• Extracted data:
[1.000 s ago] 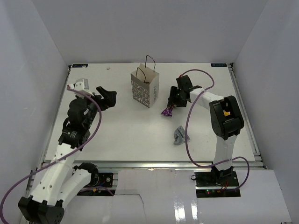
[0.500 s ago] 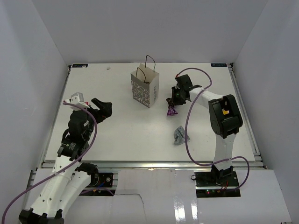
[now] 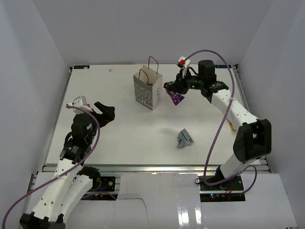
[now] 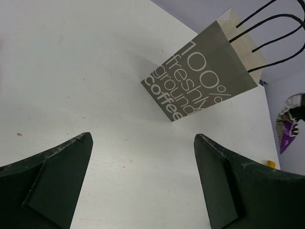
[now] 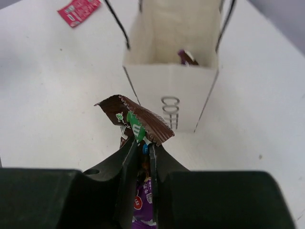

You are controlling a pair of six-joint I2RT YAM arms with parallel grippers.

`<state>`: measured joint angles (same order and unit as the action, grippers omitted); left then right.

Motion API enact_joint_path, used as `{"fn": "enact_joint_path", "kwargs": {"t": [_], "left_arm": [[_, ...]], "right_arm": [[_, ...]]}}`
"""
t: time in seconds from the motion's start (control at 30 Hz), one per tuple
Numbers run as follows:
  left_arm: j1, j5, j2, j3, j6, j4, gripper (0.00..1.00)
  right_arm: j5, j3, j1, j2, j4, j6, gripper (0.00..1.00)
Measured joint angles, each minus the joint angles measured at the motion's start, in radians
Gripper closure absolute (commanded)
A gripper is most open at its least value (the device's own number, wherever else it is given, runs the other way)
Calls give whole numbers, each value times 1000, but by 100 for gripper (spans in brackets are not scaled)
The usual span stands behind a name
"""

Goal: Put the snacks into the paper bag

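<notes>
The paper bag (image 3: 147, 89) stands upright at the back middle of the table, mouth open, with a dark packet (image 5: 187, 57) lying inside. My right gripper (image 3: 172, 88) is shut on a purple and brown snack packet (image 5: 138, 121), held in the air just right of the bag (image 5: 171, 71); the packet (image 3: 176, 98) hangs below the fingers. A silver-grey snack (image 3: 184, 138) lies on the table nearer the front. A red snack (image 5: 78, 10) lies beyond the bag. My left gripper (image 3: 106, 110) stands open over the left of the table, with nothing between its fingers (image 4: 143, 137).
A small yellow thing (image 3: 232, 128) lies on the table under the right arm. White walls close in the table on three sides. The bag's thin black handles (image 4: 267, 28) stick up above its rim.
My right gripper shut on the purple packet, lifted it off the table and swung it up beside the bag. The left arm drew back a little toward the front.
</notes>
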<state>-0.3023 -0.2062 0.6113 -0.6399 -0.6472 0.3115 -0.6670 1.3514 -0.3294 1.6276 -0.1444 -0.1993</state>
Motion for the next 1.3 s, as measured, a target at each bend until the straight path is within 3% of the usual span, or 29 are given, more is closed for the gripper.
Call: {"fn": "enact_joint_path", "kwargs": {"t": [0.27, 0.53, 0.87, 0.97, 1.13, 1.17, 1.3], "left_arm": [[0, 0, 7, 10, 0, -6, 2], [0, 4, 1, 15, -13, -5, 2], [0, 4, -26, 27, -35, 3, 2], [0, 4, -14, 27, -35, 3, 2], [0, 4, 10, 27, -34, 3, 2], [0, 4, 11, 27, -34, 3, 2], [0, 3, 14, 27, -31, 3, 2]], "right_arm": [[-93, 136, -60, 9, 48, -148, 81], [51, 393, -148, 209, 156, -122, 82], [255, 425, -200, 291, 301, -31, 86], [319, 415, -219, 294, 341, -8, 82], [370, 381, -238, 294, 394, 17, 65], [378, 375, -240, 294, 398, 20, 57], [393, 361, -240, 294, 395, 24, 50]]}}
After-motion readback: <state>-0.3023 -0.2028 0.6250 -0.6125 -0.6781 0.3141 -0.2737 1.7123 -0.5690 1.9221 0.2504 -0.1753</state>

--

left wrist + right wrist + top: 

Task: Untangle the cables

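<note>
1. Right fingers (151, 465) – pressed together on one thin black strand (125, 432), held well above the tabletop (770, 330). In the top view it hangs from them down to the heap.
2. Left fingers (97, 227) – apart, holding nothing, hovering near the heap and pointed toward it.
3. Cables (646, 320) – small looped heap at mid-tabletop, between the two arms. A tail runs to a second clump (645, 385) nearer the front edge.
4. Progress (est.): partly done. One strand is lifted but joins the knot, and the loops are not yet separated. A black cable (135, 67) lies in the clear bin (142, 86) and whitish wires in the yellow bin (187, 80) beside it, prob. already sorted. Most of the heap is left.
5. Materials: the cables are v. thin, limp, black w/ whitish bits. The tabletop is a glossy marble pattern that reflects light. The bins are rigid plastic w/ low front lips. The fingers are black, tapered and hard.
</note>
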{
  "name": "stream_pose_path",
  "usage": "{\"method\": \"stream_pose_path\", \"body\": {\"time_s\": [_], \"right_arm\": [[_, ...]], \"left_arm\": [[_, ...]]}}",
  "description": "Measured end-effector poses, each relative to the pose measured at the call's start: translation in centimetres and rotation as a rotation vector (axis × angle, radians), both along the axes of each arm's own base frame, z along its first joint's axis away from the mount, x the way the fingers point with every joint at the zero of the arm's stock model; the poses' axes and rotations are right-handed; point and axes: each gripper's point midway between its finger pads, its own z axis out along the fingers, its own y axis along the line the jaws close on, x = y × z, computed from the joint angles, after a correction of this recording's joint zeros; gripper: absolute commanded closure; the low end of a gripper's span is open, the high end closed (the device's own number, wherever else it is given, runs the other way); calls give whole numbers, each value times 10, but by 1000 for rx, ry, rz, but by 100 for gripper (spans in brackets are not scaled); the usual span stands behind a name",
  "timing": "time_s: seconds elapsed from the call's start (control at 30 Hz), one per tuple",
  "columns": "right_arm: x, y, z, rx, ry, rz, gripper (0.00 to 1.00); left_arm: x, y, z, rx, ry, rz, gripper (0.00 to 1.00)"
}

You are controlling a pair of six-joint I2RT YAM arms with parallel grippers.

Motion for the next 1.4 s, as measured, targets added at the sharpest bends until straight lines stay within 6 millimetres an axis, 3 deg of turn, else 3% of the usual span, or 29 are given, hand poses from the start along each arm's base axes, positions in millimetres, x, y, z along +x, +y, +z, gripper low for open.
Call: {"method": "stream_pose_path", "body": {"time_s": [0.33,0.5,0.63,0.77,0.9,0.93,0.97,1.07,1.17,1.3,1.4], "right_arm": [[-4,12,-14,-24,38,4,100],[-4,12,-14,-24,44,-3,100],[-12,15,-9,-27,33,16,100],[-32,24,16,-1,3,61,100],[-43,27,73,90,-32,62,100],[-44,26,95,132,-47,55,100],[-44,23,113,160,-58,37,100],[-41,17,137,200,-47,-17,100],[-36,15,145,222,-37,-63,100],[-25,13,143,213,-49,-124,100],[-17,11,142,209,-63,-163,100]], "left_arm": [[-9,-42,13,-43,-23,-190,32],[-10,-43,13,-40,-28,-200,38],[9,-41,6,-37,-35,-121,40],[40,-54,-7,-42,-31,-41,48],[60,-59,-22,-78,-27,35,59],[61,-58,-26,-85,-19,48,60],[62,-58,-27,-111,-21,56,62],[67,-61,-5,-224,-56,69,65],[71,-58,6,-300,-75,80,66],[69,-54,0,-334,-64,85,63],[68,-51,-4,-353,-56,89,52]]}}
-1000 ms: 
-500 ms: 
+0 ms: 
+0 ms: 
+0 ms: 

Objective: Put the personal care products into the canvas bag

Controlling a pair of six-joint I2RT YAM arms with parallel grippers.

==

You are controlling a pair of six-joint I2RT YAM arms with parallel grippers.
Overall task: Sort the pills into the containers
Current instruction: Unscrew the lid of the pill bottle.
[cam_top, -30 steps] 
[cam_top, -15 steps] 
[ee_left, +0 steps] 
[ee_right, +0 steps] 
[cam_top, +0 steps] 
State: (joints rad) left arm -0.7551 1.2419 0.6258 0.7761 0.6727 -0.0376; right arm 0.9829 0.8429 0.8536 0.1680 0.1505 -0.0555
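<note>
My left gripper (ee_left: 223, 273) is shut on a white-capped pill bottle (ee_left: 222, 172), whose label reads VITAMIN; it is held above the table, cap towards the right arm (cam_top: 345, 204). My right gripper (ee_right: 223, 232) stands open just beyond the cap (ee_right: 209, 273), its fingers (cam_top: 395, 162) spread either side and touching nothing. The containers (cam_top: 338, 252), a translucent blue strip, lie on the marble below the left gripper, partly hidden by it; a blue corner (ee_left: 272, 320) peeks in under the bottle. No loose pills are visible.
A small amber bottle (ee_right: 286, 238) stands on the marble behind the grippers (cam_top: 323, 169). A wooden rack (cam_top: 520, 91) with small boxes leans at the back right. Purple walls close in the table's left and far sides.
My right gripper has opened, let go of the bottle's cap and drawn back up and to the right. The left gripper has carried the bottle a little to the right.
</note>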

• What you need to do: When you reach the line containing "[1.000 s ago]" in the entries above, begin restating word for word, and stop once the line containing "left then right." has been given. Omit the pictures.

• Solution to this task:
[1.000 s ago] 
[0.500 s ago] 
[now] 
[now] 
[now] 

You are controlling a pair of six-joint I2RT YAM arms with parallel grippers.

`<state>`: measured joint angles (same order and unit as the action, grippers omitted); left then right.

The exercise has been completed.